■ TASK GOAL
Without the images, print every line of the material below exactly as given.

SUPPLIED MATERIAL START

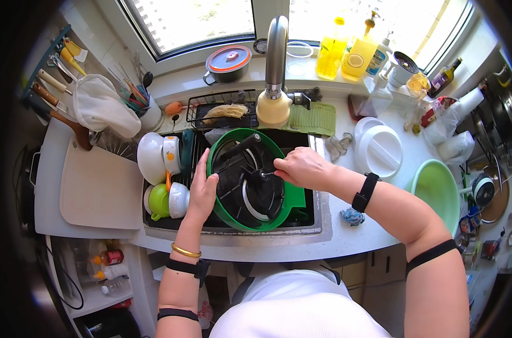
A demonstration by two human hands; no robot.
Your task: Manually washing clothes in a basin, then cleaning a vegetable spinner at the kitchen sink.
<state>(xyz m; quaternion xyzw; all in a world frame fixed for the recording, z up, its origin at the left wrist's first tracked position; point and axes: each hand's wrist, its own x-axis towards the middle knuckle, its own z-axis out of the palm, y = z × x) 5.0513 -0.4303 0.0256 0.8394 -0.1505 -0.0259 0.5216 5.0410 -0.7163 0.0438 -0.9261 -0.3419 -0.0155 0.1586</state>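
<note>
A round green-rimmed spinner bowl (225, 208) with a black slatted lid (239, 186) sits tilted over the sink (318, 219). My left hand (202, 188) grips the bowl's left rim. My right hand (301, 167) is closed on the small handle at the lid's centre (265, 175). The tap (275, 67) stands just behind the bowl.
Left of the bowl a rack holds white bowls (151, 158) and a green cup (159, 201). A cutting board (101, 188) lies farther left. To the right are a white lid (380, 149) and a green basin (436, 188). Bottles (346, 50) line the window sill.
</note>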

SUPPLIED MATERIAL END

■ REPLY TO THE TASK
A demonstration by two human hands; no robot.
Your task: Manually washing clothes in a basin, then cleaning a vegetable spinner at the kitchen sink.
<state>(xyz m; quaternion xyzw; all in a world frame fixed for the recording, z up, its origin at the left wrist's first tracked position; point and axes: each hand's wrist, its own x-axis towards the middle knuckle, its own z-axis out of the palm, y = z × x) 5.0513 -0.4303 0.0256 0.8394 -0.1505 -0.0259 0.5216 5.0410 -0.7163 0.0438 -0.9261 -0.3419 -0.0155 0.1586</state>
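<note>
A round green-rimmed spinner bowl (225, 208) with a black slatted lid (239, 186) sits tilted over the sink (318, 219). My left hand (202, 188) grips the bowl's left rim. My right hand (301, 167) is closed on the small handle at the lid's centre (265, 175). The tap (275, 67) stands just behind the bowl.
Left of the bowl a rack holds white bowls (151, 158) and a green cup (159, 201). A cutting board (101, 188) lies farther left. To the right are a white lid (380, 149) and a green basin (436, 188). Bottles (346, 50) line the window sill.
</note>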

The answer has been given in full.